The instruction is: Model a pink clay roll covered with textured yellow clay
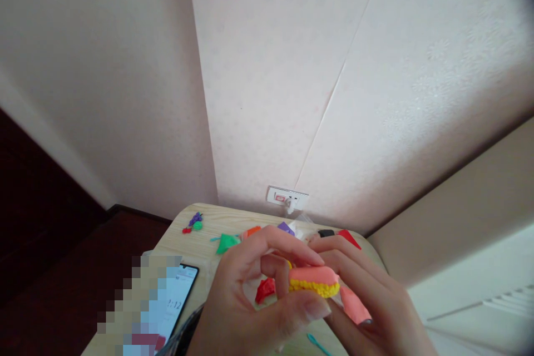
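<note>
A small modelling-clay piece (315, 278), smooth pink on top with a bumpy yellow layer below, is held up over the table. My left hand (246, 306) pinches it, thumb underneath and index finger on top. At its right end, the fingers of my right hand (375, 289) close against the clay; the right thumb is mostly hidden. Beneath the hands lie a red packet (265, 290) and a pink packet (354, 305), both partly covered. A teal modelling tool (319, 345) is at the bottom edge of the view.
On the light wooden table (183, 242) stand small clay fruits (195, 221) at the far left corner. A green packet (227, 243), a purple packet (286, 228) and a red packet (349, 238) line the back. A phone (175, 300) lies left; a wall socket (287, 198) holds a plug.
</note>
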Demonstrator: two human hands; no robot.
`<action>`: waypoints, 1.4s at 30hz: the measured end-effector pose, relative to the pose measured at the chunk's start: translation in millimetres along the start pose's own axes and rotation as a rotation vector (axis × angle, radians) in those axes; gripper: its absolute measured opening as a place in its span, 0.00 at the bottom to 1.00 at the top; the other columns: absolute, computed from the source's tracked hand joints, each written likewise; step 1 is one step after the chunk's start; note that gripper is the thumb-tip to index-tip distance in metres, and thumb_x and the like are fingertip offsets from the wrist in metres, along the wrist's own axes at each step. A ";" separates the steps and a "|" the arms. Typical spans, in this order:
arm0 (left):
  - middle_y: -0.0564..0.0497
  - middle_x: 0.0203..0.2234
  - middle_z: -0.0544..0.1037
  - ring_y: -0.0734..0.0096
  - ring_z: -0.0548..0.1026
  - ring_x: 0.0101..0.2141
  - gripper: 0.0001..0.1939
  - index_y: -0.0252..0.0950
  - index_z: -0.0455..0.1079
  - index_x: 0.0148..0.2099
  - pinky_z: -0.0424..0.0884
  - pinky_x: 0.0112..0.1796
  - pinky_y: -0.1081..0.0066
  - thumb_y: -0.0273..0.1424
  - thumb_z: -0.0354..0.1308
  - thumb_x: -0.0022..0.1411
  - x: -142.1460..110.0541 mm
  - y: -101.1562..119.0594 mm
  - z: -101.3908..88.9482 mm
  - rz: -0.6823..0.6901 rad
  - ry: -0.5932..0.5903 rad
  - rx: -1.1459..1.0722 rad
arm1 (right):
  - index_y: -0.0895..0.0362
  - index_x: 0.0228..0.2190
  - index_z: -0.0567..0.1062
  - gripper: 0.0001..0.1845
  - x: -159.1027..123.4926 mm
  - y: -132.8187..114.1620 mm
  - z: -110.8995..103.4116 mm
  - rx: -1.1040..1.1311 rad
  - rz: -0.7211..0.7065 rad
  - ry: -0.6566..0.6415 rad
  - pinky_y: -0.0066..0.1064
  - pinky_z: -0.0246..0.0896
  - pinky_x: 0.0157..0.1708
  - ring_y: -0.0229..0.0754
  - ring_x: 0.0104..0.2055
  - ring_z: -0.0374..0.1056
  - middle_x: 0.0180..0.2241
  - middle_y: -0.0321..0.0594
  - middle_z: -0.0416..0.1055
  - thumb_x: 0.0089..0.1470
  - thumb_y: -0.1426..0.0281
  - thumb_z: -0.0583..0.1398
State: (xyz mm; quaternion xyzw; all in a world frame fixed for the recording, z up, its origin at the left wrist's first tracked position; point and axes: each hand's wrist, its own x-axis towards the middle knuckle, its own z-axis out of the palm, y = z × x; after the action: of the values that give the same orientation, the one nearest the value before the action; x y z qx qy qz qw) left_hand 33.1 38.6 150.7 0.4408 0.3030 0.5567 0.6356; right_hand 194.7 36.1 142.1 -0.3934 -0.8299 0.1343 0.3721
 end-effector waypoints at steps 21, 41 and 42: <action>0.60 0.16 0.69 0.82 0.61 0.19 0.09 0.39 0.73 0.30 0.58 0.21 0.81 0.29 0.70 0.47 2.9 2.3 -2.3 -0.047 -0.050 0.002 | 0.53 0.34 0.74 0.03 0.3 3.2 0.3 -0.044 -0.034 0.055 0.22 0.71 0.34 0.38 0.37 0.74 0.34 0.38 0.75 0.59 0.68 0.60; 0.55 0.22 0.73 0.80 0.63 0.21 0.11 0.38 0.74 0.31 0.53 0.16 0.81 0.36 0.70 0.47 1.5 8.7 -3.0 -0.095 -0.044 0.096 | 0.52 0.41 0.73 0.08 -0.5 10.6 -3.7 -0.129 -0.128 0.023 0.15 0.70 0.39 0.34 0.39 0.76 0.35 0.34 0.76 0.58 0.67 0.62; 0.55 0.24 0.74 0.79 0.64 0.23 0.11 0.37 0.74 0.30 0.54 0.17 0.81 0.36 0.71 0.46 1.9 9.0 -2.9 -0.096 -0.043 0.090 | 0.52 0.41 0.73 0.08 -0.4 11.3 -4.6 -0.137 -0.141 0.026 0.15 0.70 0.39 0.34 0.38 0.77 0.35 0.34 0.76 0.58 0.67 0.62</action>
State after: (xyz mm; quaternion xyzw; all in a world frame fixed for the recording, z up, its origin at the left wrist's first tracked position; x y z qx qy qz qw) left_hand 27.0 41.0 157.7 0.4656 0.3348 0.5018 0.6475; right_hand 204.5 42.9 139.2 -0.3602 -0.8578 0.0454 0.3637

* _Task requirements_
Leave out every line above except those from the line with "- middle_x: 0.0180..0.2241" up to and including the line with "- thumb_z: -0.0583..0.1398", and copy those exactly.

* _Exercise response_
  - middle_x: 0.0180..0.2241
  - middle_y: -0.0321..0.0594
  - middle_z: -0.0416..0.1055
  - thumb_x: 0.0089..0.1470
  - thumb_y: -0.1426..0.0281
  - thumb_z: -0.0583..0.1398

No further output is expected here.